◆ Exercise details
Find "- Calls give" and "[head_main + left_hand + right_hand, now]" in the records below. Copy the lines holding them and every line between, exactly, and no others.

◆ Material shown
......
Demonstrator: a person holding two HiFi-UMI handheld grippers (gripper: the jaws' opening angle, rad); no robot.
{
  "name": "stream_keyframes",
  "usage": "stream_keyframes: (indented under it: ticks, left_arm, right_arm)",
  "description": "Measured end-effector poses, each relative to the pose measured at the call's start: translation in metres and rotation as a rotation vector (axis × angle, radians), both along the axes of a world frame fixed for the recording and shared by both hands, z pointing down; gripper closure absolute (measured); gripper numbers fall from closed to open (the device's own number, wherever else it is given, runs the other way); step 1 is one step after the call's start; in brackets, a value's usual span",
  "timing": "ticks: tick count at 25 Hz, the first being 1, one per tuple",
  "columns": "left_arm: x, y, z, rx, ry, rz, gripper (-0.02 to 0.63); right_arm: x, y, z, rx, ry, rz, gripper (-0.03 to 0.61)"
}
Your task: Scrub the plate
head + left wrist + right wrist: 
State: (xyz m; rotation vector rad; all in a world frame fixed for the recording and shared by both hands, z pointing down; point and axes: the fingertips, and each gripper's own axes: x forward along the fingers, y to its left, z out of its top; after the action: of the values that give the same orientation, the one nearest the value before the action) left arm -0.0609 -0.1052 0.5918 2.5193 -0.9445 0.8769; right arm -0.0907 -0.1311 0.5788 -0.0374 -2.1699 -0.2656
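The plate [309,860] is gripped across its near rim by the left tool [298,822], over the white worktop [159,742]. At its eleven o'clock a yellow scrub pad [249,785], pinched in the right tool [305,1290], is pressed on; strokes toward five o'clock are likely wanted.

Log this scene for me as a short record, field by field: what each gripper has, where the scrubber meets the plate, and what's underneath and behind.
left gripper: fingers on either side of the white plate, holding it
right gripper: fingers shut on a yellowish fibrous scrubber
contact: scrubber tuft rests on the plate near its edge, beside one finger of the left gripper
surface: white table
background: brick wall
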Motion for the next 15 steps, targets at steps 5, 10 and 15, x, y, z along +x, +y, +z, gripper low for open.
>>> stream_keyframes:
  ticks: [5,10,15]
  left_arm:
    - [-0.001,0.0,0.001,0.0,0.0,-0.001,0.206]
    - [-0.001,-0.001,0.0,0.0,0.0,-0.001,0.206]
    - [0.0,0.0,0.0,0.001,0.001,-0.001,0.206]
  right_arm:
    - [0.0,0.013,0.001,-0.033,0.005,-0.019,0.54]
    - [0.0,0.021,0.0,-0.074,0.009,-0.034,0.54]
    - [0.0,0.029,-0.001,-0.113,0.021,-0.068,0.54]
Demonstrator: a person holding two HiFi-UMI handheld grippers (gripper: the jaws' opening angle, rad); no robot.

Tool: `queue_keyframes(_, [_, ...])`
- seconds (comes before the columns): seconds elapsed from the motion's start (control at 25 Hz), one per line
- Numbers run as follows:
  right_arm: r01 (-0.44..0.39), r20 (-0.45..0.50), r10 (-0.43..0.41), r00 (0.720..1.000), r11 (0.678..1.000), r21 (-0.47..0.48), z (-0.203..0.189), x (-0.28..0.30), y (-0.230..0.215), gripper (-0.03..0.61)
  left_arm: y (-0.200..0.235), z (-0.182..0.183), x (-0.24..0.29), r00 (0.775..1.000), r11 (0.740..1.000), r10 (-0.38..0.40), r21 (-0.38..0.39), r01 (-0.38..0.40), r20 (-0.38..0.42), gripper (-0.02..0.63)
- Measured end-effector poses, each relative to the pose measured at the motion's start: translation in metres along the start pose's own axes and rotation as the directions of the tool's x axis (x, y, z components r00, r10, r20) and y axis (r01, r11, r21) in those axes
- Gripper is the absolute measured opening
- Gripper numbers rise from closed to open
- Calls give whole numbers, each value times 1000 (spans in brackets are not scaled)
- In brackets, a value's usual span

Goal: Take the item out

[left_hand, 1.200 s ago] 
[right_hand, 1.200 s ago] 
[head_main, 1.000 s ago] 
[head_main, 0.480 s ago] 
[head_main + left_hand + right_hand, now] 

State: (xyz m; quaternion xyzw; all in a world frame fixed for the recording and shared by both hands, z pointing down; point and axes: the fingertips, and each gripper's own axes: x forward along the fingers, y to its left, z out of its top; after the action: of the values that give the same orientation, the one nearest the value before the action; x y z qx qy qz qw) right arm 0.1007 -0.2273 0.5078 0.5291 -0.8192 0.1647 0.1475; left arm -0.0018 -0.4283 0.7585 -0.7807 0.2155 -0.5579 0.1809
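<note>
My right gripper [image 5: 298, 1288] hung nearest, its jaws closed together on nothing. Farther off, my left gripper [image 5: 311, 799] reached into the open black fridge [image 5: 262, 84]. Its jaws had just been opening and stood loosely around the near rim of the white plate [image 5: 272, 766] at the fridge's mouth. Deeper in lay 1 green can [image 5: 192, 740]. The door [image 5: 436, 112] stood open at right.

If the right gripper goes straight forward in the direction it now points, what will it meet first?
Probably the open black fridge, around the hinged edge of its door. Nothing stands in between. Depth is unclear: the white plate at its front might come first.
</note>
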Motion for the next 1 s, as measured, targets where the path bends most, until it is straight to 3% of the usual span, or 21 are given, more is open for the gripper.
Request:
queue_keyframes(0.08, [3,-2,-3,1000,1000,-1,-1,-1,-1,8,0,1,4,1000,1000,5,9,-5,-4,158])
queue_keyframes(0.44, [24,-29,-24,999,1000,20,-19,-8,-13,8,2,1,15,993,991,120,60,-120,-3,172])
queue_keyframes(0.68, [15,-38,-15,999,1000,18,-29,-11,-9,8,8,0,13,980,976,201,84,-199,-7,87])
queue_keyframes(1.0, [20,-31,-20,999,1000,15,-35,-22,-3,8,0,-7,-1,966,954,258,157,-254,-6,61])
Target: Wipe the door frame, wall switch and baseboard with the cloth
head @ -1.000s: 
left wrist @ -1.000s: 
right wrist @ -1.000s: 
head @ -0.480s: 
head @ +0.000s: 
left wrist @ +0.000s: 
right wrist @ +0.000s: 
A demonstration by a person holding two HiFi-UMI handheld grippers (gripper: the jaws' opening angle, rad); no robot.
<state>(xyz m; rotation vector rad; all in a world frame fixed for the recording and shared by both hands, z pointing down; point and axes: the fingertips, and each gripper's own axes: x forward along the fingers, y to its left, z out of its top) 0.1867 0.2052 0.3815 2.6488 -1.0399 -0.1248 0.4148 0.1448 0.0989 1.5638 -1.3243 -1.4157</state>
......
◆ Task solution
- Calls give whole numbers, each value times 1000 (spans in brackets are not scaled)
- In brackets, a value's usual span

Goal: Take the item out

[left_hand, 1.200 s ago] 
[right_hand, 1.200 s ago] 
[head_main, 1.000 s ago] 
[head_main, 0.480 s ago] 
[head_main + left_hand + right_hand, now] 

This concludes the exercise.